▸ Problem to solve: Scan the data below for the string "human". Copy every line where it appears.

[[ Available records, beginning ]]

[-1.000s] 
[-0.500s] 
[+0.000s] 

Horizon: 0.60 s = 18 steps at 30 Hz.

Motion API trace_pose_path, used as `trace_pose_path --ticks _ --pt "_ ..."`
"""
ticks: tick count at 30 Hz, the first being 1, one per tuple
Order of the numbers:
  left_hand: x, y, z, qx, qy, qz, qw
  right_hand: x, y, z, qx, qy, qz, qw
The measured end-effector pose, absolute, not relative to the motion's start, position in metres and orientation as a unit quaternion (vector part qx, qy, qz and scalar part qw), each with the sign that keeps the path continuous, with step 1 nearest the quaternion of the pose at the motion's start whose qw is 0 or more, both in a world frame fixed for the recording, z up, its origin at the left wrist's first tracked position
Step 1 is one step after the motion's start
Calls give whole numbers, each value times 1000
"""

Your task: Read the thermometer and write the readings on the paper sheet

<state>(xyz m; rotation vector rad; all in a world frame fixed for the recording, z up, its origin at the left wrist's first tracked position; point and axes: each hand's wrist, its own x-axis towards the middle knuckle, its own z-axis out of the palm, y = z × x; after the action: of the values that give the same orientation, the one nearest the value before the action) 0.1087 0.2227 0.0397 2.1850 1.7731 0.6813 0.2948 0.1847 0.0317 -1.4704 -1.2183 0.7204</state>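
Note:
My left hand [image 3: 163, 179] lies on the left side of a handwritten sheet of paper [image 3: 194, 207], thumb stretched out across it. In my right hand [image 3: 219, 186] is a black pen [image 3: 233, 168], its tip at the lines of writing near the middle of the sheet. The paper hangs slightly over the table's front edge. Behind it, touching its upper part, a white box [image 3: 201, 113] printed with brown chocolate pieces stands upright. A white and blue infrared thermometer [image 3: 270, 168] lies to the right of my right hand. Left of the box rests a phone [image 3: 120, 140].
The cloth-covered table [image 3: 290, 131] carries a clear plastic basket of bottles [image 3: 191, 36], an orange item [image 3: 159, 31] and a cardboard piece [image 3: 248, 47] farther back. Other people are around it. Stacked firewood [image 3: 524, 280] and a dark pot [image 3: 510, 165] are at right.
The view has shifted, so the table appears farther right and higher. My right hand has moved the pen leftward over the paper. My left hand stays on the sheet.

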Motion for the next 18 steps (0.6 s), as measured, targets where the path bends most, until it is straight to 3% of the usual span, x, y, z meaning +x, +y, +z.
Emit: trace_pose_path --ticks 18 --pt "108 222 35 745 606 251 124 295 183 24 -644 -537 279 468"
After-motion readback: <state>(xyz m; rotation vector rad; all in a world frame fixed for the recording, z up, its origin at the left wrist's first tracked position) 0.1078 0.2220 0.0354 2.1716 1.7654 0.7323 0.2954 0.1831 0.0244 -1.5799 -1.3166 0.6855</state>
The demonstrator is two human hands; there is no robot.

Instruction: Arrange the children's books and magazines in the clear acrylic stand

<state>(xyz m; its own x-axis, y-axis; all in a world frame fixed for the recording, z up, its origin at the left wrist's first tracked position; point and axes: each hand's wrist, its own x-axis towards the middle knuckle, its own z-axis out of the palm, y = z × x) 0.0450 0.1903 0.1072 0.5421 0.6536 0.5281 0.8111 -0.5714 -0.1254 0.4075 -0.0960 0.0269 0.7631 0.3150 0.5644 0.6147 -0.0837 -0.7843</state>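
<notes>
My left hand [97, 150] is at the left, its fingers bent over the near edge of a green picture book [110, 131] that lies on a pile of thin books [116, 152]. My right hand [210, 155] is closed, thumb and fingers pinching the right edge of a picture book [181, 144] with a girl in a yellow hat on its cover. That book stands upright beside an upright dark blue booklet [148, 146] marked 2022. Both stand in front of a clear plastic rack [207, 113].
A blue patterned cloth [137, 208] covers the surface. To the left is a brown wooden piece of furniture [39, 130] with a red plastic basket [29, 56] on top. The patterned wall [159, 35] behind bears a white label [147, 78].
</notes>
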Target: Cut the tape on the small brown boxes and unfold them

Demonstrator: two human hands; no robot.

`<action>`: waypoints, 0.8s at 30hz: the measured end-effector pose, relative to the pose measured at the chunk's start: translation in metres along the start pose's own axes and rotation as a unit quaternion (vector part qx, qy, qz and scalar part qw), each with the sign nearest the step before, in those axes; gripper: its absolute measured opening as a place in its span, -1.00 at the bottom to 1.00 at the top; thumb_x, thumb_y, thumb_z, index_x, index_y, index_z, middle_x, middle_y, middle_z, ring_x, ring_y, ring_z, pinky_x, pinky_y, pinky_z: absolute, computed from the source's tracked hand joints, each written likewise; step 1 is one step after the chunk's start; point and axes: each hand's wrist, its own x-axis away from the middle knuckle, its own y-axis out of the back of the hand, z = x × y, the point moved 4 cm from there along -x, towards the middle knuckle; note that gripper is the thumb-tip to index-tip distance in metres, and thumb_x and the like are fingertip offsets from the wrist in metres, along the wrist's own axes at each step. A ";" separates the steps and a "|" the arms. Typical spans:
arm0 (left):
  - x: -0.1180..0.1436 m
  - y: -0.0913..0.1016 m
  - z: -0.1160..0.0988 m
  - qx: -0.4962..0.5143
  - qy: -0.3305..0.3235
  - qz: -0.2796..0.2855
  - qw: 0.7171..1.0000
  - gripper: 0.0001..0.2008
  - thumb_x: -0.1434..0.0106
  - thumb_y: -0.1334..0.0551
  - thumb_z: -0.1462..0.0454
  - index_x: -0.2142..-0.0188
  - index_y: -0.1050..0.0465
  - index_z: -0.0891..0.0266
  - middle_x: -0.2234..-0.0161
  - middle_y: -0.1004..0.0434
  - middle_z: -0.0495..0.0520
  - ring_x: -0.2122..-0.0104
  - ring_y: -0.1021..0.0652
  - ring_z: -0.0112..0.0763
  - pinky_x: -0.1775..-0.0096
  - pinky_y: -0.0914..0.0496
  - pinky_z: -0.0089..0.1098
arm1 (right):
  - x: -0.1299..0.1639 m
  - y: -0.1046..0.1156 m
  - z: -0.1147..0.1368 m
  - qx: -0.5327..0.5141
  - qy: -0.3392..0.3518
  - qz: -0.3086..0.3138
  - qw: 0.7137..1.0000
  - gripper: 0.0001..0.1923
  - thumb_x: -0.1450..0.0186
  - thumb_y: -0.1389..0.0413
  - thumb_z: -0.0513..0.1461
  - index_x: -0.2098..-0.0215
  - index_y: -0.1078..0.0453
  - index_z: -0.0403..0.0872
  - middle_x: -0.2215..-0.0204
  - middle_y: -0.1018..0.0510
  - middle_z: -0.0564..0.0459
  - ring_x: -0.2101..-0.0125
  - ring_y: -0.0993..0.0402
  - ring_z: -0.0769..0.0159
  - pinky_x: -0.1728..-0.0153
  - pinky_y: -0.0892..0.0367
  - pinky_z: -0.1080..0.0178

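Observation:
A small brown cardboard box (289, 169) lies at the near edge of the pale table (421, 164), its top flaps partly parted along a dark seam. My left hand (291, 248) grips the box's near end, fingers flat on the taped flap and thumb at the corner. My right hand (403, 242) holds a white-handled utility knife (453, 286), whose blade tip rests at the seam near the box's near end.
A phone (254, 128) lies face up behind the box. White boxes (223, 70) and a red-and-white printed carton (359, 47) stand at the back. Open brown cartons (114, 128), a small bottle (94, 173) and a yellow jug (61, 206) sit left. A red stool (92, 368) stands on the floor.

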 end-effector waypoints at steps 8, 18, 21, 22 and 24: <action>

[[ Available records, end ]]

▸ Task answer:
The demonstrator is two human hands; there is no robot.
Demonstrator: two human hands; no robot.

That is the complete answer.